Data-Intensive Distributed Computing

Bespin

Bespin is a software library that contains reference implementations of "big data" algorithms in MapReduce and Spark. It provides sample code for many of the algorithms we'll be discussing in class and also provides starting points for the assignments. You'll want to familiarize yourself with the library.

Single-Node Hadoop: Linux Student CS Environment

A single-node Hadoop cluster (also called "local" mode) comes pre-configured in the linux.student.cs.uwaterloo.ca environment. We will ensure that everything works correctly in this environment.

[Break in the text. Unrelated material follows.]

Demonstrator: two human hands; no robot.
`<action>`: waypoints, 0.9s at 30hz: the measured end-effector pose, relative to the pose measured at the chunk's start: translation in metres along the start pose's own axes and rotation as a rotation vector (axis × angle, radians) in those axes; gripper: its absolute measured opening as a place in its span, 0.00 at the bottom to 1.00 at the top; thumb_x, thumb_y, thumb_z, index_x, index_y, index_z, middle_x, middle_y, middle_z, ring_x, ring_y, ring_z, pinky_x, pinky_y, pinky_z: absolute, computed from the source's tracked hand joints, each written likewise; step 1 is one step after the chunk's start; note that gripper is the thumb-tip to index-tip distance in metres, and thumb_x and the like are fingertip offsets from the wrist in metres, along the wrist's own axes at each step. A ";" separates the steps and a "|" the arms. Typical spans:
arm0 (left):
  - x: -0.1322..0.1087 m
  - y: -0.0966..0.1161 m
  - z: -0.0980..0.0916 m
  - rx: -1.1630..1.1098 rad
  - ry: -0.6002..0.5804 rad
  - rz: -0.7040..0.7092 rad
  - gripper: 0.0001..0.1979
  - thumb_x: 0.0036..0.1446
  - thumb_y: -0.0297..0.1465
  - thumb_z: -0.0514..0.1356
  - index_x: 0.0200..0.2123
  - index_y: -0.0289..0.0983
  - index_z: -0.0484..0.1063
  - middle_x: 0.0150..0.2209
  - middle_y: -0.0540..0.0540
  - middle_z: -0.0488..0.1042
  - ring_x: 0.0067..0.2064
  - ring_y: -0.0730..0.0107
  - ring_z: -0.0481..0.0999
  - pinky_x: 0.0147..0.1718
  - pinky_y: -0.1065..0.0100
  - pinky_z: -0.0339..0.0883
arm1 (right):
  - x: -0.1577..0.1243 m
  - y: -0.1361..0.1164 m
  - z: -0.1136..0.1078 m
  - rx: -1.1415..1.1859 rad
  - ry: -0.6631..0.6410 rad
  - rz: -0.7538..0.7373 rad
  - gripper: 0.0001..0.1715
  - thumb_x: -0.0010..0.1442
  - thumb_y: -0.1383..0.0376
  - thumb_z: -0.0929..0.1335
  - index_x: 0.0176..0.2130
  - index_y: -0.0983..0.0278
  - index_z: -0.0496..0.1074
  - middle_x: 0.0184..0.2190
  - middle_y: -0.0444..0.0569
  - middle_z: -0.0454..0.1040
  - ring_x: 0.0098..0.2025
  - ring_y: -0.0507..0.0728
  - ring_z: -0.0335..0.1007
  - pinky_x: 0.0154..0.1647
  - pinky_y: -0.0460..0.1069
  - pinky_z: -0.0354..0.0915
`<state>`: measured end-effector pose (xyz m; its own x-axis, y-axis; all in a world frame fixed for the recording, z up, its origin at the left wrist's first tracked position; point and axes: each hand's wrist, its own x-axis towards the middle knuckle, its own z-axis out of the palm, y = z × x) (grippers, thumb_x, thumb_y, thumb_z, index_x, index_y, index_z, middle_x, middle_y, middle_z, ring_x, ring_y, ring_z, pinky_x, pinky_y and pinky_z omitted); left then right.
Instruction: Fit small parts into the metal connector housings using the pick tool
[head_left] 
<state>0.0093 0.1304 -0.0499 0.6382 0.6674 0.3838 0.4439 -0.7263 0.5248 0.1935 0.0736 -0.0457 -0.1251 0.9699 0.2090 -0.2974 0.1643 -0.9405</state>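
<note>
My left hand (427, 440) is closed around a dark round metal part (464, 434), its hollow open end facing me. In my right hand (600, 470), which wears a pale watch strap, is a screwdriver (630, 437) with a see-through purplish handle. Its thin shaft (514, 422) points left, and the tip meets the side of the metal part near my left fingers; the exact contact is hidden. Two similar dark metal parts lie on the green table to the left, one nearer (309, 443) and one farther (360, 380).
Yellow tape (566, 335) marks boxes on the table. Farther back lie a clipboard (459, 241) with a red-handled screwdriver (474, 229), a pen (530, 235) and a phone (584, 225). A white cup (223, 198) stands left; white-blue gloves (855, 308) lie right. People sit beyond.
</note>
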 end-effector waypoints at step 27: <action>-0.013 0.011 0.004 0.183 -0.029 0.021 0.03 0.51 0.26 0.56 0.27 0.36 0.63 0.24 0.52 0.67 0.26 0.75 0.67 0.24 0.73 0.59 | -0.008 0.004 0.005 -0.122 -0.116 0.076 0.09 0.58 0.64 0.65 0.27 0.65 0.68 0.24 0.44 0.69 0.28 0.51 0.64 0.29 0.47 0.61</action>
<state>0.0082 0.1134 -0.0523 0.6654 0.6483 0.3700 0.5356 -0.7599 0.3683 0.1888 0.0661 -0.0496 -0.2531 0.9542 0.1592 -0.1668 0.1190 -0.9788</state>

TL;DR. Just set up your environment as follows (in bash; adapt accordingly for your shell of choice):

export PATH=/usr/lib/jvm/java-8-openjdk-amd64/jre/bin:/u3/cs451/packages/spark/bin:/u3/cs451/packages/hadoop/bin:/u3/cs451/packages/maven/bin:/u3/cs451/packages/scala/bin:$PATH
export JAVA_HOME=/usr/lib/jvm/java-8-openjdk-amd64/jre

Note that we do not advise you to add the above lines to your shell config file (e.g., .bash_profile), but rather to set up your environment explicitly every time you log in. The reason for this is to reduce the possibility of conflicts when you start using the Datasci cluster (see below).

Alternative: these commands live in ~cs451/pub/setup.bash so you can just run

source ~cs451/pub/setup.bash

It's easier than copy & pasting those two lines.every time. And I've included a guard that only runs them if you're on one of the student.cs Ubuntu hosts. So it is safe to add to your .bashrc.

Details. For the course we need Java, Scala, Hadoop, Spark, and Maven. Java is already available in the default user environment (but we need to point to the right version). The rest of the packages are installed in /u3/cs451/packages/. The directories scala, hadoop, spark, and maven are actually symlinks to specific versions. This is so that we can transparently change the links to point to different versions if necessary without affecting downstream users. Currently, the versions are:

Java: 1.8.0
Scala: 2.12.20
Hadoop: 3.4.1
Spark: 3.5.4
Maven: 3.3.9

Single-Node Hadoop: Personal Install

You can complete all assignments using student.cs and the datasci cluster, HOWEVER, student.cs has a sometimes-slow filesystem that can make maven builds take a long time, and that can be painful when doing dev work. I strongly suggest that if you have a computer with enough free space (~10GB) that you follow the next steps and install Hadoop and Spark yourself.

In addition to using the single-node Hadoop cluster on linux.student.cs.uwaterloo.ca, you may wish to install all necessary software packages locally on your own machine. We provide basic installation instructions here, but the course staff cannot provide technical support due to the size of the class and the idiosyncrasies of individual systems. We will be responsible for making sure everything works properly in the Linux Student CS Environment (above), but can only offer limited help with your own system. It's pretty straight forward in Ubuntu (whether running natively or using WSL under Windows).

Both Hadoop and Spark work fine on Mac OS X and Linux, but may be difficult to get working on Windows (I very strongly suggest that you use WSL, where it's easy). Note that to run Hadoop and Spark on your local machine comfortably, you'll need at least 4 GB memory and plenty of disk space (at least 10 GB).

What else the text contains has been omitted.